● **TASK INSTRUCTIONS**
The answer must consist of each line below that contains the string "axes".

———

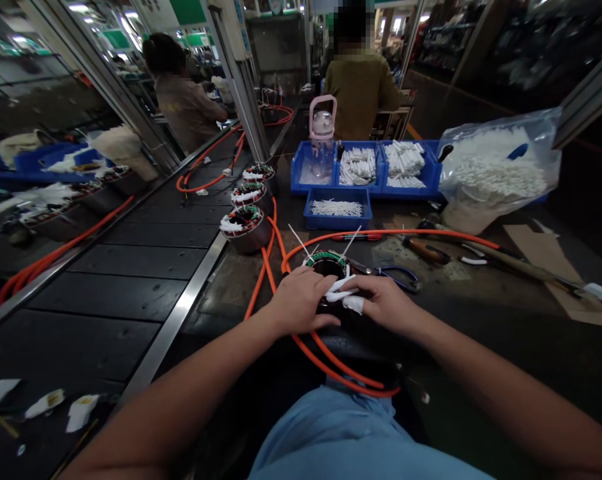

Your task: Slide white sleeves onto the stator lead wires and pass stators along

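A round motor stator [325, 259] with a green inner ring stands on the bench in front of me. Thin white sticks [351, 243] rise from its rim. My left hand [303, 299] curls over the near left of the stator, fingers bent onto it and thumb apart. From the right, my right hand [388, 303] pinches white sleeving [339, 291] at the near rim. White wrapping covers the tip of my right thumb. My fingers hide the near part of the stator. Orange cables [325, 357] run beneath my left wrist toward my lap.
Several other stators [245, 227] stand beside the conveyor [125, 280]. Blue bins [361, 188] of white tubes and a blue tray [338, 220] of thin sticks lie beyond. Pliers [401, 275], a screwdriver [425, 250] and a plastic bag [501, 167] are right. Two people work farther off.
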Available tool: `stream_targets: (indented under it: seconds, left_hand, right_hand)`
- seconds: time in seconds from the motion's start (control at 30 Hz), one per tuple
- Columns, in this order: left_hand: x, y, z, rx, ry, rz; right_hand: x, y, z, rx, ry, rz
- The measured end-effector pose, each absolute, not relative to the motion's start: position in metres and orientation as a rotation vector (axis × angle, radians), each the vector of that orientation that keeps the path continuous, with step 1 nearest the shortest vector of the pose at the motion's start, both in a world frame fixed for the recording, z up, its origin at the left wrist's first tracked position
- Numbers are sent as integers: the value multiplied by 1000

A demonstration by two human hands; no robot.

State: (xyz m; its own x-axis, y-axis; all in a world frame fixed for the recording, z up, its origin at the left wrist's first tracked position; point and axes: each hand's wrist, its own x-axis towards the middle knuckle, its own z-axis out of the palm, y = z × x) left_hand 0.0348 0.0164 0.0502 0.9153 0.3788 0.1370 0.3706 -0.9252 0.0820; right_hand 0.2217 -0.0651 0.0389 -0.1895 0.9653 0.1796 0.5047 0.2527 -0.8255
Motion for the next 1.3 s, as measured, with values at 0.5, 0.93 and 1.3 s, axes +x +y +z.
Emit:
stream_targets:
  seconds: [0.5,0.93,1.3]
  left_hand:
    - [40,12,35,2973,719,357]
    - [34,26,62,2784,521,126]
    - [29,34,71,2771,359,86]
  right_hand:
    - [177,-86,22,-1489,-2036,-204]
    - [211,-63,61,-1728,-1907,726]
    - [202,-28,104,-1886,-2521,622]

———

● **TASK OUTPUT**
State: (xyz m; its own x-axis, y-axis; all in a world frame fixed for the recording, z up, its origin at the left wrist's first tracked position; point and axes: each hand's wrist, its own x-axis towards the middle knuckle, its own z-axis out of the palm, y = z × x) left_hand 0.0348 0.0164 0.0502 0.9153 0.3788 0.1370 0.3706 -0.9252 0.0820; right_hand 0.2217 -0.0651 0.0389 -0.1895 0.9653 0.1796 0.5047 0.2527 -0.8255
Motion for the next 1.3 s, as measured, with values at 0.5, 0.93 and 1.3 s, axes +x +y +z.

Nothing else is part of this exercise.